Candida albicans and Candida glabrata are the two major yeast species responsible for invasive fungal infections in humans. Systemic infections due to C. albicans and C. glabrata are associated with high mortality rates despite the existing antifungal arsenal. A better knowledge of the mechanisms involved in their pathogenesis is likely to reveal new strategies to fight these infections. Several features contribute to C. albicans and C. glabrata virulence among which an ability to adapt to a wide range of variations in environmental parameters and, in the case of C. albicans, the ability to undergo a reversible yeast-to-hypha transition. In this respect, it has been proposed that deciphering the transcriptional regulatory networks that control these different properties and their interplay has the potential to uncover so-called regulatory hubs – transcription factors that show high connectivity within networks and can act as integrators of diverse cellular processes – and that these hubs could represent interesting targets for antifungal development. Hence, the CANDIHUB project aims at deciphering the C. albicans and C. glabrata transcriptional regulatory networks involved in the adaptation of these two species to varying environments and subsequently testing the contribution of the regulatory hubs identified in these networks to C. albicans and C. glabrata fitness and virulence.
In order to achieve this objective, we will take advantage of our previous identification of homologous C. albicans and C. glabrata transcription factor genes that show changes in expression in cells exposed to a pleiotropic stress. For each of these transcription factors, we will define its transcription module (the set of its direct target genes) using genome-wide transcript profiling (by RNA-Seq) and chromatin immunoprecipitation (by ChIP-Seq). The combination of the transcription modules obtained for the 16 C. glabrata and 13 C. albicans transcription factors to be investigated in CANDIHUB will enable us to infer a global stress regulation network for each of these two species, which will be validated in particular through advanced proteomics approaches. Additionally, regulatory hubs will be identified within these networks and their functional characterization using loss-of-function and gain-of-function mutants in vitro or in ex vivo or in vivo models of host-pathogen interaction will reveal whether they constitute relevant targets for antifungal therapies. Furthermore, comparison of the global regulatory networks, inferred using homologous transcription factors, will help estimating the divergence and convergence between the strategies used by these two distantly related yeasts to infect humans. Dissemination of CANDIHUB results will be promoted through a web-based database compiling and mapping transcriptional regulatory interactions in C. albicans and C. glabrata, thus providing an important resource to the Candida community, which is missing at the moment. Overall, our study will be unique by the amount of direct experimental data produced and used for regulatory network reconstruction in Candida species, by the coherence of the data produced and by the parallel analyses of two distantly related yeast pathogens.
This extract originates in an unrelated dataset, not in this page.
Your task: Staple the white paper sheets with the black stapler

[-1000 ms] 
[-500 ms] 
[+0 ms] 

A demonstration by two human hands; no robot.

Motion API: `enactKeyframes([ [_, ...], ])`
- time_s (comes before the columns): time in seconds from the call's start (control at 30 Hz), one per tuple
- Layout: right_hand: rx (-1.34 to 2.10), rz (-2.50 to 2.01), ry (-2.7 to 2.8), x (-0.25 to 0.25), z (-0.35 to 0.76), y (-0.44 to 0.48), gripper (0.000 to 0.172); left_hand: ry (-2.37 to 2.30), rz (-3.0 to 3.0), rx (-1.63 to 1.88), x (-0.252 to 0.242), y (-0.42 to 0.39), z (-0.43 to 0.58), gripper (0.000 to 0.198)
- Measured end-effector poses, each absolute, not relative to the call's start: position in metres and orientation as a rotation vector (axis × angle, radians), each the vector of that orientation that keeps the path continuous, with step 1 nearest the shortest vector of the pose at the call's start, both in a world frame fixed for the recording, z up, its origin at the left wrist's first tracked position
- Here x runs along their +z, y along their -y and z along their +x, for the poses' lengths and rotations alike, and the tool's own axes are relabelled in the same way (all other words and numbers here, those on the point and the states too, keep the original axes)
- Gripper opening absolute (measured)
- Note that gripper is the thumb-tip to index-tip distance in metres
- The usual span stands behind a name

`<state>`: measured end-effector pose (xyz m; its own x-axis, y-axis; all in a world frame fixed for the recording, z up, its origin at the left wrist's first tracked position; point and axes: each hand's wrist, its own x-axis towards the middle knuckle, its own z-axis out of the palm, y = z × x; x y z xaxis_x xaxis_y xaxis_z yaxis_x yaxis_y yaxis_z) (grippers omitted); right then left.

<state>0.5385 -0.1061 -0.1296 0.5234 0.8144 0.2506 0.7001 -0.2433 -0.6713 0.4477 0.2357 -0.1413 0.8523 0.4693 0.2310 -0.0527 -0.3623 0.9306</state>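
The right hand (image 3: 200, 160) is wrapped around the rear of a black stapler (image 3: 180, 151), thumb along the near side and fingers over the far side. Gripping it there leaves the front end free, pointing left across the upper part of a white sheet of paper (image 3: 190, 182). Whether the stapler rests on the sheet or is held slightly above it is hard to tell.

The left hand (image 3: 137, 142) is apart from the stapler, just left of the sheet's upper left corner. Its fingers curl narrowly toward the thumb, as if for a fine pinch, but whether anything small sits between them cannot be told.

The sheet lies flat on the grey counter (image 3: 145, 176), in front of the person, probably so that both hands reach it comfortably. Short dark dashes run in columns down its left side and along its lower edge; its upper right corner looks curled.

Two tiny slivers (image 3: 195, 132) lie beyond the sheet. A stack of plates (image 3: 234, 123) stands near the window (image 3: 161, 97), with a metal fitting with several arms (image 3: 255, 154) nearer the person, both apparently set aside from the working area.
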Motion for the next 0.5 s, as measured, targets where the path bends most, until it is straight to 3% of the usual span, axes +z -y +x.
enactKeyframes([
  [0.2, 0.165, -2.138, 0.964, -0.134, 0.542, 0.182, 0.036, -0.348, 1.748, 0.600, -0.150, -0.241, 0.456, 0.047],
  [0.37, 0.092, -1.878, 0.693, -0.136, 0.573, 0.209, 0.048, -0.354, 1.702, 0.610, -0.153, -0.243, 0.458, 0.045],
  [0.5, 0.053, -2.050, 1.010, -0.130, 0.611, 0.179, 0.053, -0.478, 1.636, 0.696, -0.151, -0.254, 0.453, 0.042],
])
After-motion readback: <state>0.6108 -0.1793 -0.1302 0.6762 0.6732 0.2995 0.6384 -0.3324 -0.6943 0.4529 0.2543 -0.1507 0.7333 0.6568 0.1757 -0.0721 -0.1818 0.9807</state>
The complementary expertise of the three CANDIHUB Partners will ensure the success of this project. Indeed, these Partners are internationally recognized for their expertise in C. albicans post-genomics and biology (Partner 1: Christophe d’Enfert, Institut Pasteur, Paris, France), the study of regulatory networks in hemiascomycetous yeasts and, specifically, C. glabrata (Partner 2: Frédéric Devaux, Université Pierre et Marie Curie, Paris, France), the development of bioinformatics tools and databases and in silico study of transcriptional regulatory networks (Partner 3: Gaëlle Lelandais, Institut Jacques Monod, Paris, France) and proteomics (Partner 3: Jean-Michel Camadro, Institut Jacques Monod, Paris, France).